Vincent Rue wasn’t officially a witness at either of two recent abortion-related trials in Alabama and Wisconsin. But his fingerprints were everywhere.
Rue, who is not a physician but holds a Ph.D., originated the concept of “post-abortion syndrome,” which claims that the procedure triggers symptoms similar to post-traumatic stress disorder. His research has repeatedly been discredited by major medical research institutions and his testimony was thrown out in two landmark abortion cases as being “not credible.”
Rue did not return a call from msnbc seeking comment for this story.
Despite his well-established history, both Alabama and Wisconsin invited Rue to consult and recruit expert witnesses to defend their laws requiring abortion providers to have hospital admitting privileges. Clinics in each state have sued, saying the laws are an unconstitutional burden on a woman’s right to an abortion. Both laws are on hold pending litigation. Alabama’s law could shut down three of its five abortion clinics if it goes into effect; in Wisconsin, at least one clinic may close.
While states are not allowed to ban abortion outright under current Supreme Court precedent, they can impose regulations on abortion clinics if they show such laws further a legitimate interest, such as protecting women’s health. While that isn’t the only criterion — the burden the law put on women is also taken into account — much rests on whether the state can justify the medical basis of the law. That’s where expert witnesses come in.
Rue was involved in recruiting many of the witnesses for the trials in Wisconsin and Alabama, according to the witnesses’ testimony. Many of the same experts had been called upon to justify admitting privileges laws in other states, including in Texas, where the law has shut down over one third of the state’s abortion clinics.
One such witness was Dr. James Anderson. On the stand in Alabama, Anderson admitted that he had not actually read one of the reports cited in his own supplemental report to the court, just the one sentence he quoted. Anderson also said he had worked with Rue on several other abortion cases and that Rue had, in fact, written that supplemental report.
“I started doing that just because of time issues,” Anderson explained, referring to his collaboration with Rue. “The typing is very laborious.”
Alabama District Court Judge Myron Thompson pressed Anderson more on his connection to Rue: “You say you don’t know his employment or any organizations that he belongs to… Why do you trust him?”
An attorney for the clinics persisted. “Are you aware of where Vincent Rue got his degree?”
“No,” Anderson replied.
“So you are not aware of whether he in fact has a degree from a school of home economics?” asked the attorney.
Anderson responded that he didn’t. But, he said, “I’ve been working with Vince and his wordsmithing the document and finding articles. And he’s been good in that arena.”
Before he was “wordsmithing” for these trials, Rue made his name testifying before Congress in 1981 about post-abortion syndrome.
Rue claims no public health research training. An online biography notes that he “received his Ph.D. in Family Relations from the University of North Carolina in 1975,” but not that it was from the School of Home Economics. It also describes him as the co-director, with his wife, of the Institute for Pregnancy Loss in Jacksonville, Florida.

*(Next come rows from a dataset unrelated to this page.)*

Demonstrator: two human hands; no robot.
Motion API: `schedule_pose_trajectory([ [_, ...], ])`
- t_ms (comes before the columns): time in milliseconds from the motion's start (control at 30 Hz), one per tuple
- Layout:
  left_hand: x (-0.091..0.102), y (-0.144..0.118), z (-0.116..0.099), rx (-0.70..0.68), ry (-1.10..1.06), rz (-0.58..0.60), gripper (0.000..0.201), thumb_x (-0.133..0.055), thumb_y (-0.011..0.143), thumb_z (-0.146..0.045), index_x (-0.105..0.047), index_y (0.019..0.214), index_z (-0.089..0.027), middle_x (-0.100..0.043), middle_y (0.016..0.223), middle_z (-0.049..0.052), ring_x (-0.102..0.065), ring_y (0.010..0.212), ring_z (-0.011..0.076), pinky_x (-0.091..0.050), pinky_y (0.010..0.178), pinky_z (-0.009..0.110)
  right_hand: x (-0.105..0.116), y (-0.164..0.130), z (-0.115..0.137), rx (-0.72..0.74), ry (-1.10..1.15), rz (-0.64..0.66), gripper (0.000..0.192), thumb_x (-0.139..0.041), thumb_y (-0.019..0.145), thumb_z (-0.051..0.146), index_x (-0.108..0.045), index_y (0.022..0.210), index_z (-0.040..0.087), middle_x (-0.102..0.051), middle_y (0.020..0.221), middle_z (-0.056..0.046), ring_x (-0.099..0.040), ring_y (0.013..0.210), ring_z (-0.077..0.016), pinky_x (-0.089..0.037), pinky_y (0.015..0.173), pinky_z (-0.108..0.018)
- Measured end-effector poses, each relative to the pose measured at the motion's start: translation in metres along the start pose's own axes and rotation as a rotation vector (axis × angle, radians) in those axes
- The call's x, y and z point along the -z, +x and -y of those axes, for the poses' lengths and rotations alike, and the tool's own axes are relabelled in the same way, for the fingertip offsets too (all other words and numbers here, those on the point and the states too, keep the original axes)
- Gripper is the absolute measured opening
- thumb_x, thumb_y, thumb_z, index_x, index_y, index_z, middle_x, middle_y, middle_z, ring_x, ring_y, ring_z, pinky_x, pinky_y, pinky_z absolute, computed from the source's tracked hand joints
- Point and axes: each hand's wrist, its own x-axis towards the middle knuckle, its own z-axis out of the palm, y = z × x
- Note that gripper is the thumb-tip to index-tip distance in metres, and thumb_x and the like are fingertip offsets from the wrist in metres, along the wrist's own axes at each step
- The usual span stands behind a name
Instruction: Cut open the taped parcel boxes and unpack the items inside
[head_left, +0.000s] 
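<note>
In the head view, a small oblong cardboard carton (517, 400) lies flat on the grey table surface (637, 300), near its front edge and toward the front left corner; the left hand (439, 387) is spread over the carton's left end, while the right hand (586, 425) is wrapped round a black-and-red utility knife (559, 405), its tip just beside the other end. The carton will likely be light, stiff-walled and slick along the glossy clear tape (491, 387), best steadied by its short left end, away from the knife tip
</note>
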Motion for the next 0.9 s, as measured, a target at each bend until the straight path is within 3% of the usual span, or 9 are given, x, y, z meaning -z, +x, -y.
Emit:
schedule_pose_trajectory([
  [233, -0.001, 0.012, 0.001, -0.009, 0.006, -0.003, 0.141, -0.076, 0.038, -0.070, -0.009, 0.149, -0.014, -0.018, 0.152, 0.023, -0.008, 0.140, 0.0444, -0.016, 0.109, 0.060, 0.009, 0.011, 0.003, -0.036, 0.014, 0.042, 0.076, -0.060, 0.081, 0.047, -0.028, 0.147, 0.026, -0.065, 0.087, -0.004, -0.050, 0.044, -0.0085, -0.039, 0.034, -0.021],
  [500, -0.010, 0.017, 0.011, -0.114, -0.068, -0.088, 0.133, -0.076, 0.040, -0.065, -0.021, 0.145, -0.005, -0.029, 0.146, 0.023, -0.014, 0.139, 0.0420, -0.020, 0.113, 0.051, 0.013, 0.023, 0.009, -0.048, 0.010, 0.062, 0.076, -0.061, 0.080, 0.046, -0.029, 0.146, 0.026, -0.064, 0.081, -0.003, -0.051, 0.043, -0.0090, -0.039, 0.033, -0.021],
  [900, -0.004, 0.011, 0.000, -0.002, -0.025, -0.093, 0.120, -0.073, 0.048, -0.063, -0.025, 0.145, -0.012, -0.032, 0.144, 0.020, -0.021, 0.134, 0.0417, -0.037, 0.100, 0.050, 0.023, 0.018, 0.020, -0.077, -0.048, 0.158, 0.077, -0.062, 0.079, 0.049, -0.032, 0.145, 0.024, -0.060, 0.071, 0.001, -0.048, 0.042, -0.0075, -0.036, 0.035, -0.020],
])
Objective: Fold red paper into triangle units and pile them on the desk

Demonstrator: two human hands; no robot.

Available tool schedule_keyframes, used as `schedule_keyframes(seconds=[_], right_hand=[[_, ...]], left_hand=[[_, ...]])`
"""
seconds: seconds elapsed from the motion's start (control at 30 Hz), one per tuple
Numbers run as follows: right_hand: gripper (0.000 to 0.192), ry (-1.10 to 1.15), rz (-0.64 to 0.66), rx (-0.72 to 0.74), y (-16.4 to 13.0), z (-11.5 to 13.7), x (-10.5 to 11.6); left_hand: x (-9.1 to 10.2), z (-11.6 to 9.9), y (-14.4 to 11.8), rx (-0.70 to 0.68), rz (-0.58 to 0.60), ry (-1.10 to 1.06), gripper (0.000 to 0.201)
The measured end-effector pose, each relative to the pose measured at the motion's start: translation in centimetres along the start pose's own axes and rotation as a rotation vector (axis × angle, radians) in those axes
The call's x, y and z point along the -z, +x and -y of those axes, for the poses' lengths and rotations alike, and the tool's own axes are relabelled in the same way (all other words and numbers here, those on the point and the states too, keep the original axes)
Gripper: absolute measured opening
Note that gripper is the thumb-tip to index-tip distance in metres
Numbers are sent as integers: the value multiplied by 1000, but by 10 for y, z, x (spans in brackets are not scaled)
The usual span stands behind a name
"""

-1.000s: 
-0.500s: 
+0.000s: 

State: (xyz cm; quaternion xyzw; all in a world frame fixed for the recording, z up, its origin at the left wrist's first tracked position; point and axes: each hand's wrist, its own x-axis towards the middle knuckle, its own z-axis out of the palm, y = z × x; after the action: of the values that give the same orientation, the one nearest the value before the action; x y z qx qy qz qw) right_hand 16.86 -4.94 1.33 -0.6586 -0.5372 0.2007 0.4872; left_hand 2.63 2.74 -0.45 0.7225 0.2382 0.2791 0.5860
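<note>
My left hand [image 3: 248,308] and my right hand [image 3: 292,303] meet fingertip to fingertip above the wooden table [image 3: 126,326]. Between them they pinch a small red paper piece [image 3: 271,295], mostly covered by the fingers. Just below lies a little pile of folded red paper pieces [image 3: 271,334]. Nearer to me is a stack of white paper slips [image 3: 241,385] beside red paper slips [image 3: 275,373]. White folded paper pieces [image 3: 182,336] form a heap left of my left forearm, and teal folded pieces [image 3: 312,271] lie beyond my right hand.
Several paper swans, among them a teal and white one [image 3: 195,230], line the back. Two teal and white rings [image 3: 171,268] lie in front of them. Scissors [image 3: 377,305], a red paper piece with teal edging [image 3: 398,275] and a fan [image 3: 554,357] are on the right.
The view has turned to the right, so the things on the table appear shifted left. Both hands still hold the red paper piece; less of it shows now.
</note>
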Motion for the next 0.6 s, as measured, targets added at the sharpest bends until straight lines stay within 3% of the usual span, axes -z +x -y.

In 1987, President Ronald Reagan dispatched his surgeon general, C. Everett Koop, to issue a report on the health risks to women who had abortions. (The idea came from then-Reagan advisor Dinesh D’Souza.) Rue’s official biography describes him as a “special consultant” to that effort.
Koop was staunchly against abortion, but Rue nonetheless failed to persuade him. In January 1989, Koop outraged his ideological allies when he wrote to Reagan saying there would be no report because “the scientific studies do not provide conclusive data about the health effects of abortion on women.” Koop later clarified in testimony before Congress that he was referring to mental health effects. (The data on abortion’s relative physical safety to the woman is well-documented, Koop noted).
Since then, every single rigorous analysis of data has concluded that “post-abortion syndrome” doesn’t exist. The Academy of Medical Royal Colleges announced in December 2011 that its review found that “rates of mental health problems for women with an unwanted pregnancy were the same whether they had an abortion or gave birth.” The American Psychological Association’s Task Force on Mental Health and Abortion found the same in 2008.
In 2012, researchers at the University of California, San Francisco and the Guttmacher Institute debunked a study on which Rue was a co-author. It purported to show that abortion caused mental health problems.
“Most egregiously, the study… did not distinguish between mental health outcomes that occurred before abortions and those that occurred afterward, but still claimed to show a causal link between abortion and mental disorders,” the researchers said. In other words, Rue and his co-authors blamed abortion for problems that happened before the procedure.
The editor of the Journal of Psychiatric Research, where the study originally appeared, acknowledged that it had a “flawed methodology” and that the “analysis does not support [the authors’] assertions.”
Julia Steinberg, an assistant professor at the Department of Psychiatry at University of California-San Diego said at the time, “This is not a scholarly difference of opinion; their facts were flatly wrong. This was an abuse of the scientific process to reach conclusions that are not supported by the data.”